Sujet : Re: Diagnostics
De : david.brown (at) *nospam* hesbynett.no (David Brown)
Groupes : comp.arch.embeddedDate : 19. Oct 2024, 13:57:30
Autres entêtes
Organisation : A noiseless patient Spider
Message-ID : <vf06ra$3s5is$1@dont-email.me>
References : 1 2 3
User-Agent : Mozilla Thunderbird
On 18/10/2024 23:42, George Neuner wrote:
On Fri, 18 Oct 2024 20:30:06 -0000 (UTC), antispam@fricas.org (Waldek
Hebisch) wrote:
Don Y <blockedofcourse@foo.invalid> wrote:
Typically, one performs some limited "confidence tests"
at POST to catch gross failures. As this activity is
"in series" with normal operation, it tends to be brief
and not very thorough.
>
Many products offer a BIST capability that the user can invoke
for more thorough testing. This allows the user to decide
when he can afford to live without the normal functioning of the
device.
>
And, if you are a "robust" designer, you often include invariants
that verify hardware operations (esp to I/Os) are actually doing
what they should -- e.g., verifying battery voltage increases
when you activate the charging circuit, loopbacks on DIOs, etc.
>
But, for 24/7/365 boxes, POST is a "once-in-a-lifetime" activity.
And, BIST might not always be convenient (as well as requiring the
user's consent and participation).
>
There, runtime diagnostics are the only alternative for hardware
revalidation, PFA and diagnostics.
>
How commonly are such mechanisms implemented? And, how thoroughly?
>
This is strange question. AFAIK automatically run diagnostics/checks
are part of safety regulations. Even if some safety critical software
does not contain them, nobody is going to admit violationg regulations.

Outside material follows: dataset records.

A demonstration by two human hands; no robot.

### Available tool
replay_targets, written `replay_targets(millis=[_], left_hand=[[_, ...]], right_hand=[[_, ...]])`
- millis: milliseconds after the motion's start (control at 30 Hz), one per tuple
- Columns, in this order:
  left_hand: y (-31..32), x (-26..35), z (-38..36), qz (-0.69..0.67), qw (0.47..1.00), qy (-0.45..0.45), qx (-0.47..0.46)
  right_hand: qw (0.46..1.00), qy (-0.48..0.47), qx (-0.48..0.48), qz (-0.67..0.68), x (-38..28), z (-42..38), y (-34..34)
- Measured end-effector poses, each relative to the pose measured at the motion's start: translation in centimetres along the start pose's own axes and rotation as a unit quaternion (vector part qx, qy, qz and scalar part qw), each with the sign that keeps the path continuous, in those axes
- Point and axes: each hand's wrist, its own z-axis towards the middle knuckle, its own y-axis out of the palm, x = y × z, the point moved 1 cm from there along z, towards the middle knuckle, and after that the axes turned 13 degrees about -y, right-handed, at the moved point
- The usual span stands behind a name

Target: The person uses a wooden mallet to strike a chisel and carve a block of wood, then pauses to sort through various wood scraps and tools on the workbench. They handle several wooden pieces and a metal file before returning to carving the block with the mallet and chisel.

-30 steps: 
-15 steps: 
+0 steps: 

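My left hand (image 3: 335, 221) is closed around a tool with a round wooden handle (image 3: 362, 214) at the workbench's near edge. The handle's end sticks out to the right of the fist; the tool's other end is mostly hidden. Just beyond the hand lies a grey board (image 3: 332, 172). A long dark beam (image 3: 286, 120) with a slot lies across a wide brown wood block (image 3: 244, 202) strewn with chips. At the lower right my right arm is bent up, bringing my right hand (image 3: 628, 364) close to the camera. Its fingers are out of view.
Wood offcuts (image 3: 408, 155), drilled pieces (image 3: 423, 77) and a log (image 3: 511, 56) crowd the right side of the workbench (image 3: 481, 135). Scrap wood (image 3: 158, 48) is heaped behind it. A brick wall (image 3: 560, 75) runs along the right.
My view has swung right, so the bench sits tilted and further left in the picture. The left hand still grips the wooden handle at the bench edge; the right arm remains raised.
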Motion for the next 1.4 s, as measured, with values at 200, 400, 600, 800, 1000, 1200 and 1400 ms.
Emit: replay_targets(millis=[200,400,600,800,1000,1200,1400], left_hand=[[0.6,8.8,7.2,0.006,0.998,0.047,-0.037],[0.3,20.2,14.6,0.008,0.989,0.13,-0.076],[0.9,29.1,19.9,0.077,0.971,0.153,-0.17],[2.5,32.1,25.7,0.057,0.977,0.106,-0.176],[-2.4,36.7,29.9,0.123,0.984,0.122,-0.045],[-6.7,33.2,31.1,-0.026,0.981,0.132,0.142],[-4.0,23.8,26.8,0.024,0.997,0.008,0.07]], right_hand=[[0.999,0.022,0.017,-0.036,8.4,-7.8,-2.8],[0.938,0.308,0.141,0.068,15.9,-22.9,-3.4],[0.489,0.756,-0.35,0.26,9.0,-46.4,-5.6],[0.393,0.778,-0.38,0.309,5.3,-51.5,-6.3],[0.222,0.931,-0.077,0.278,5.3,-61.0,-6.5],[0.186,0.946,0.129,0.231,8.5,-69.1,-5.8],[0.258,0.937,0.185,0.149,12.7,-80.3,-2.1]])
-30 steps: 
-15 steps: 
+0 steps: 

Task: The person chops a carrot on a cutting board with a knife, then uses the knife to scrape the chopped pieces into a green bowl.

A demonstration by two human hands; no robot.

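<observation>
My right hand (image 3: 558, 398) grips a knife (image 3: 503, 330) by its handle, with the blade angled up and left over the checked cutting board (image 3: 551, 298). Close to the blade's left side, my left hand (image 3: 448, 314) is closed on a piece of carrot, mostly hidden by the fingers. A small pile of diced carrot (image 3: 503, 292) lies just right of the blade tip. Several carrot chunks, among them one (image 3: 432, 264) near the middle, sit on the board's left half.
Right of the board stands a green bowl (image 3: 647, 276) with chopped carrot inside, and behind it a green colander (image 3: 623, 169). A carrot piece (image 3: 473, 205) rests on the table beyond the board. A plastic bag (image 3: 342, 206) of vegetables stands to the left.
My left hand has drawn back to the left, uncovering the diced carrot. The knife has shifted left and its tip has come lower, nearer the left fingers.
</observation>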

And things like PLC-s are "dual use", they may be used in non-safety
role, but vendors claim compliance to safety standards.
However, only a minor percentage of all devices must comply with such
safety regulations.
As I understand it, Don is working on tech for "smart home"
implementations ... devices that may be expected to run nearly
constantly (though perhaps not 365/24 with 6 9's reliability), but
which, for the most part, are /not/ safety critical.
WRT Don's question, I don't know the answer, but I suspect runtime
diagnostics are /not/ routinely implemented for devices that are not
safety critical. Reason: diagnostics interfere with operation of
<whatever> they happen to be testing. Even if the test is at low(est)
priority and is interruptible by any other activity, it still might
cause an unacceptable delay in a real time situation. To ensure 100%
functionality at all times effectively requires use of redundant
hardware - which generally is too expensive for a non safety critical
device.
That brings up one of the critical points about any kind of runtime diagnostics - what do you do if there is a failure? Until you can answer that question, any effort on diagnostics is not just pointless, but worse than useless because you are adding more stuff that could go wrong.
I think bad or useless diagnostics are a more common problem than missing diagnostics. People feel pressured into having them when they can't measure anything useful and you can't do anything sensible with the results.
I have seen first-hand how the insistence of having all sorts of diagnostics added to a product so that it could be "safety" certified actually result in a less reliable and less safe product. The only "safety" they provided was legal safety so that people could claim it wasn't their fault if it failed, because they had added all the self-tests required by the so-called safety experts.